Jane Holt looked at her with great displeasure, but said nothing until Miranda began hurriedly to open and shut the drawers of her writing-table. Then she said irritably: "What in the world are you looking for?"
Miranda stood up and looked round the room. "There was a glove," she said absently.
"Yes, I threw it away."
"Threw it away!" Miranda stared at Jane Holt with a look of complete dismay. "You don't mean that. Oh, you can't mean it!"
"Indeed I do; it was torn across the palm."
"I left it lying there, on my writing-desk, yesterday, after you and I had been talking--" She left the sentence unfinished.
"Yes, and I found it there. It was torn, so I had it thrown away."
Miranda rang a hand-bell, and ordered search to be made for the glove. It could not be found; it had been burnt with the answered letters.
"Very well," said Miranda, and the servant retired. Miranda sat down, and showed to Jane Holt a face of which the expression was almost scared.
"What does it matter?" exclaimed Jane. "The glove was torn; you could never have used it."
"No," answered Miranda, quickly, almost guiltily it seemed. "I should never have used it; I never meant to use it. The glove was only a symbol; it was no more than that, it represented a belief. I can retain the belief, no doubt. No doubt, though, I have lost the glove--"
"What in the world are you talking about?" interrupted Jane Holt.
"Nothing, nothing," answered Miranda, with a start. The loss of the glove had so dismayed her that she had forgotten who it was she had been speaking to, or indeed that she was speaking to anyone. She had merely uttered her thoughts, for she had come to look upon that glove, which, under no circumstances, would she use, as none the less a safeguard, and of late, in particular, she had fallen into a habit of taking it from the drawer in which it rested and setting it before her eyes; of stating it, as it were, as a refutation of Jane Holt's ready opinions.
Jane Holt shook her head. "You have changed very much towards me, Miranda. You are growing secret. I don't want to know. I would not press anyone for their confidence; but I may think it strange, I suppose?" She folded her arms across her breast and tapped with her fingers upon her elbows. "I suppose I may think it strange; and if anyone took the trouble to give me a thought, perhaps anyone might believe that I had a right to feel hurt. But I don't! Please don't run away with that idea! No, I cannot allow you, Miranda, to fancy for a moment that I should feel hurt. But I do notice that you jump whenever there is a knock at the door. There! What did I say?"
The door of the parlour stood open to the patio; in the corner of the opposite side of the patio there was the mouth of a passage which led to the outer door; and upon that outer door just at this moment someone rapped heavily, as though he came in haste. Miranda started nervously, and to cover the movement, rose from her chair and closed the door.
"And as for the glove," resumed Jane Holt, who found it difficult to leave any subject alone when it was evident that it was unwelcome, "you could never have used it."
"No," answered Miranda, thoughtfully. "Of course--of course, I could never have used it;" and a servant entered the room and handed to her a card on which was engraved M. Fournier's name and address.

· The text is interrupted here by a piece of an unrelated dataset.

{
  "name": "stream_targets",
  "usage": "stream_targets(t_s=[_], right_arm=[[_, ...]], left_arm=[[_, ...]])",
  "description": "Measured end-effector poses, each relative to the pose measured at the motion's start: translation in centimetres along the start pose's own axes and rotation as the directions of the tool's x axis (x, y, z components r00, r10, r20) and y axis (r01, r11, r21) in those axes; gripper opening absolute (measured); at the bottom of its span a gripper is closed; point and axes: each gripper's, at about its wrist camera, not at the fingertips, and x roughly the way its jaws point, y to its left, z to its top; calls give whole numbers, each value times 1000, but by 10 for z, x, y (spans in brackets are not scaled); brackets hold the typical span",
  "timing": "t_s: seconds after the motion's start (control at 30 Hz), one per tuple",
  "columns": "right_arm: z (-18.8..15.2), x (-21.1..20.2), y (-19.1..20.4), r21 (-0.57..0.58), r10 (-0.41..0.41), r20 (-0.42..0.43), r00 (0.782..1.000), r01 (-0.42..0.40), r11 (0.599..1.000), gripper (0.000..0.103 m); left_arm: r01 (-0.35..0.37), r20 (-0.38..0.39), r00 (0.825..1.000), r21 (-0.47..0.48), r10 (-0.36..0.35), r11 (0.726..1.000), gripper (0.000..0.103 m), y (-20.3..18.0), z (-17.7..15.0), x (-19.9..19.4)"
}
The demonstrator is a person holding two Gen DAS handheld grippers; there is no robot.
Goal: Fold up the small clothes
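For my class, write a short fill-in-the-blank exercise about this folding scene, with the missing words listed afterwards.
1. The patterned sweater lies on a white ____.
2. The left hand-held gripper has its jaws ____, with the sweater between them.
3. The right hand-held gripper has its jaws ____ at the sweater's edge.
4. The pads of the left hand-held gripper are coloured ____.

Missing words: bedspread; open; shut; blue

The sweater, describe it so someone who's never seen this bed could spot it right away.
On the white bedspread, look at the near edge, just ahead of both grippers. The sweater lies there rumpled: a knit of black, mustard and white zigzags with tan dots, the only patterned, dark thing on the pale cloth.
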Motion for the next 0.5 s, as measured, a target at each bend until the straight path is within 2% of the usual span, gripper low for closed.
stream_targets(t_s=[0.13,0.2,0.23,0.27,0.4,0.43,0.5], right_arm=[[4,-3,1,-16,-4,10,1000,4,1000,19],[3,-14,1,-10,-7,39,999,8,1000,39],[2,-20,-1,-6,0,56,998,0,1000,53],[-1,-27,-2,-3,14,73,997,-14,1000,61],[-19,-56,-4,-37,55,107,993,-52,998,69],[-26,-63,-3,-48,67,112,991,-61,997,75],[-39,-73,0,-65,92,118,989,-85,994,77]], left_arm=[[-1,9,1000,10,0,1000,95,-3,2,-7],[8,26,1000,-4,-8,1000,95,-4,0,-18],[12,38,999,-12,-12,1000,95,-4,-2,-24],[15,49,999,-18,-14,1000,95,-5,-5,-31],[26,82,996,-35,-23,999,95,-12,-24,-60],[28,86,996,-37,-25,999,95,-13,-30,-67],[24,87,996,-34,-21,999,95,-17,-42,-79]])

Miranda held the card beneath her eyes for some little while. Then she walked out into the patio, where M. Fournier awaited her. He came towards her at once, in an extreme agitation, but she signed to him to be silent, and opening a second door on the same side of the patio as the door of her parlour, but farther to the right, she led the way into a tiny garden rich with deep colours. Jonquils, camellias, roses, wild geraniums, and pinks, tended with a care which bespoke a mistress from another country, made a gay blaze in the sun, and sweetened the air with their delicate perfumes.

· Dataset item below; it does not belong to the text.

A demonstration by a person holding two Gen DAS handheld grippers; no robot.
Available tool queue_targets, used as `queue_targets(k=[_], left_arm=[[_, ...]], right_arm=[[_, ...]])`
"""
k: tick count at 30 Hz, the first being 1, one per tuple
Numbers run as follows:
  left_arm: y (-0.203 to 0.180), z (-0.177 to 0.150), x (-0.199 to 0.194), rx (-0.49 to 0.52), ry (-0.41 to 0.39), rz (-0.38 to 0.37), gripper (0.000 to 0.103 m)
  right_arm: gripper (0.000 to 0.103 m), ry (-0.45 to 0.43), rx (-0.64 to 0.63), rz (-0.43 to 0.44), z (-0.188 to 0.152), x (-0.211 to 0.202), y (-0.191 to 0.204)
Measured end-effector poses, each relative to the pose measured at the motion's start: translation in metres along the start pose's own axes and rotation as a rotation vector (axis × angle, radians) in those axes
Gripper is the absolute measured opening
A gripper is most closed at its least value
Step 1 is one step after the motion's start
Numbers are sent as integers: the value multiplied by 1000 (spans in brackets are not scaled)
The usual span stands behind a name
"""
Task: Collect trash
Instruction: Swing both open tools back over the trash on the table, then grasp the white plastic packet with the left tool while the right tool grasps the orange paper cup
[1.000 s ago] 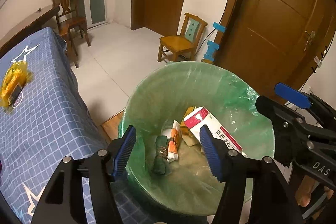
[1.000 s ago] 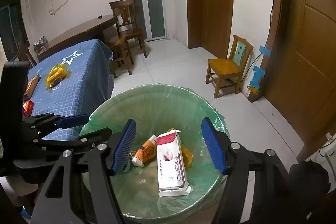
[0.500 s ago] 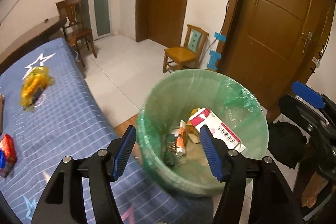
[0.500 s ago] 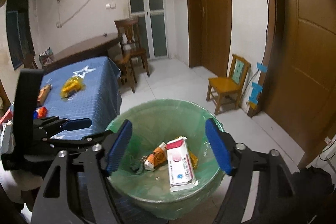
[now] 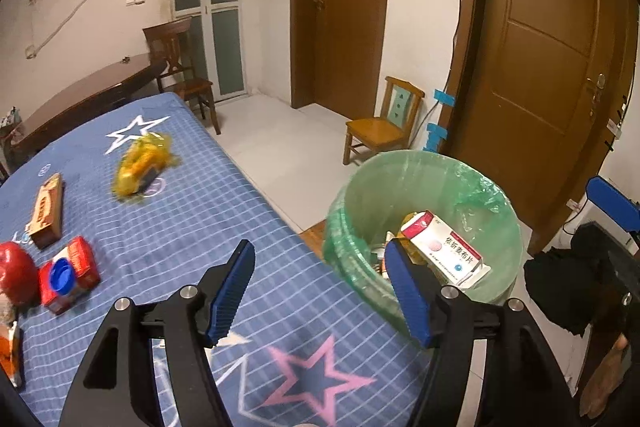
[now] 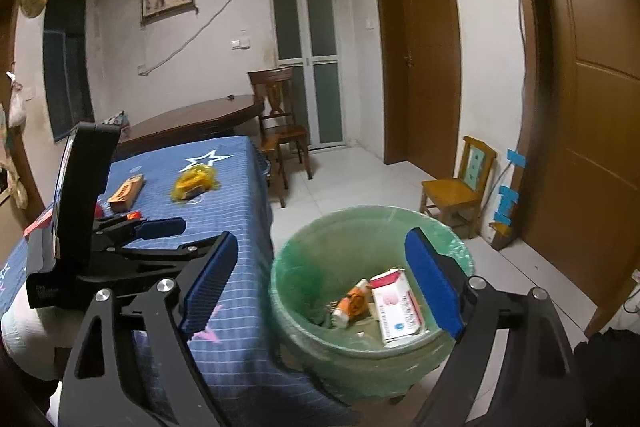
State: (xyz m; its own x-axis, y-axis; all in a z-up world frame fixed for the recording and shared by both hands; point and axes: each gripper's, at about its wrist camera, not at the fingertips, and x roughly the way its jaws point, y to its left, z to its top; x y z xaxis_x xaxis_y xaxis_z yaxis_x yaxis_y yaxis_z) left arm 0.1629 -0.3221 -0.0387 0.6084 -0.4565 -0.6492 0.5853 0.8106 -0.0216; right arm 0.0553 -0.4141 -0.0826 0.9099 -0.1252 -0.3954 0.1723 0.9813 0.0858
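Trash bin (image 5: 424,227) has been backed away from; left gripper (image 5: 320,293) and right gripper (image 6: 320,287) are opening, nothing between them. Yellow wrapper (image 5: 142,163) beyond the bin probably gets fetched next.

Left gripper (image 5: 320,287): jaws opening, nothing between them. Bin (image 5: 496,211), green liner, beside table (image 5: 192,219): holds 1 red-and-white box (image 5: 444,247) among other litter. Blue checked cloth bears 1 yellow wrapper (image 5: 142,163), 1 brown box (image 5: 46,209), 1 red packet (image 5: 70,273) with blue cap. Wooden chair (image 5: 384,127) near door.
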Motion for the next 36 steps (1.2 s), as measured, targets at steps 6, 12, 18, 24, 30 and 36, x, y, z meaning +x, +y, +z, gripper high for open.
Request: queue_targets(k=[6,12,18,24,30,36], left_arm=[[25,-13,-19,-30,-3,20,69],[92,-53,-50,-111,10,91,69],[221,-105,-109,-367,-26,307,69],[303,-141,-162,-533,-72,427,69],[343,-169,-183,-571,-13,415,69],[372,-186,-173,-587,69,366,69]], right_arm=[[85,6,-28,50,0,-1,28],[86,59,-64,148,-15,11,64],[86,115,-100,250,-26,26,105],[86,201,-132,445,-32,44,167],[79,350,-98,690,-31,79,247],[78,395,-126,760,-31,81,303]])
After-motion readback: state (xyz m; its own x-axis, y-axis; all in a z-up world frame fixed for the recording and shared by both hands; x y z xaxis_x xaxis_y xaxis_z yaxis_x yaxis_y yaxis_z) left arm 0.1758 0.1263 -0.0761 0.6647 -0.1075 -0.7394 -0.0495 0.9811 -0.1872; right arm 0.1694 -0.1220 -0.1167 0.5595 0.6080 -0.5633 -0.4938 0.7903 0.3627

The garden was an irregular nook with something or the shape of a triangle, enclosed between the back wall of the house and a wing flung out at a right angle. The base of the triangle was an old brick wall, breast-high, which began at the end of the house wall and curved outwards until it reached the wing. Over this wall the eye looked through air to the olive-planted slope of a mountain. For the house was built on the brink of the precipice, it was in a line with the Alameda, though divided from it by the great chasm, and if one leaned over the crumbling wall built long ago by the Moors, one had an impression that one ought to see the waves churning at the foot of the rock and to hear a faint moaning of the sea; so that the sight of the level carpet of the plain continually surprised the eyes.
Into this garden Miranda brought M. Fournier. No windows overlooked it, for those which gave light to Miranda's parlour were in the end and the other side of the wing, and so commanded the valley without commanding this enclosure. A little flagged causeway opened a path between the flowers to the nook between the wing of the house and the old wall, where two lounge chairs invited use.

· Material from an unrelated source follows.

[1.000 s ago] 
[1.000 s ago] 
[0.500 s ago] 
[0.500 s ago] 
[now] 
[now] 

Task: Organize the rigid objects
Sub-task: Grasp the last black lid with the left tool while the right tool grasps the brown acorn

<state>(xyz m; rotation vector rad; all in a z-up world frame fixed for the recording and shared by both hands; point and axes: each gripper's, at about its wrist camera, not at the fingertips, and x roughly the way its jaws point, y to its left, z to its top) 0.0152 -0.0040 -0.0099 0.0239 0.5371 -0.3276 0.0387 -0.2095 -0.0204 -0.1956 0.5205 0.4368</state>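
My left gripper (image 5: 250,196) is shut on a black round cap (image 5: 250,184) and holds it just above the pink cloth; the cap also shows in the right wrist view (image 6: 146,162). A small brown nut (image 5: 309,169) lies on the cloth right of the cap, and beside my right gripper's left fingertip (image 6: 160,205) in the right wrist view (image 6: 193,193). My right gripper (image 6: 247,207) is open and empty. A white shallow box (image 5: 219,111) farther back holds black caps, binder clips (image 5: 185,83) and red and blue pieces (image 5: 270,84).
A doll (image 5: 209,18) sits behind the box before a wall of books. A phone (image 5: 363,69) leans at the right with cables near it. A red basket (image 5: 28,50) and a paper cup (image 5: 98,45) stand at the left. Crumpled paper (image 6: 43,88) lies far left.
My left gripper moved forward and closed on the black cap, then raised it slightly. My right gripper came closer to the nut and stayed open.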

Miranda seated herself in one of these chairs and with a gesture offered the other to M. Fournier. M. Fournier, however, took no heed of the invitation. He had eyes only for Miranda's face. He held his hat in one hand, and with a coloured handkerchief continually mopped his forehead, a dusty perspiring image of anxiety.
"You come from my husband?" said Miranda.
M. Fournier's face lightened. "Ah, then, you know--"
"That he is alive? Yes. You come from him?"
"From him, no; on his behalf, yes."
Miranda smiled at the subtle distinction. "You need money, of course," she said drily. "How much do you want? You have, no doubt, some authority from my husband."
The little Belgian's anxiety gave place to offended pride. "We do not need money, neither he nor I; but as for authority, perhaps this will serve."
He drew from his pocket a soiled scrap of paper and handed it to Miranda. The paper, as she could see from the blue lines, the shape, and the jagged border, had been torn from a small pocketbook. It was so crumpled and soiled that a few words scribbled with a pencil on the outside in Arabic were barely visible. Miranda unfolded the paper slowly, for the mere look of it was sinister. The words within were written also in pencil, and her face altered as she read them.
"What does J. B. mean?" she asked.
"J. B. are the initials of the name he took."
"You are sure this comes from my husband? I do not recognise his hand."
"Quite sure."
"Here is bad news," said she, and she conned the words over again, and could nowhere pick out the familiar characteristics of Ralph Warriner's handwriting. The words themselves were startling.Reward the bearer well, and for God's sake do quickly what you can. But more startling, more significant, than the words was the agitation of the writer's hand. Haste and terror had kept the hand wavering. Here the pencil had paused, yet even when pausing, its point had trembled on the paper, as the blurred dots showed. Miranda imagined that so it had paused and trembled, while someone walked by the writer's back and had but to glance over his shoulder to discover the business he was engaged upon. Then again the pencil had raced on, running the words one into the other, fevered to get the message done. A whole tragedy was indicated in the formation of the letters. Or a malady? Miranda turned eagerly to the letter. The writing wavered up and down. The small letters were clear; the capitals and the long letters, the "f's," the "q's," the "y's," weak, as though the fingers could not control the pencil. Illness might account for the message, and Miranda chose that supposition.
"He is lying very ill somewhere," she said.
M. Fournier shook his head. "No. I tried to believe that myself at first; but I never did believe it, and I thought and thought and thought--Tenez, look!" He drew a piece of blank paper from one pocket, a pencil from another. The paper he spread upon his knee, the pencil he took between his teeth; then he held out his wrists.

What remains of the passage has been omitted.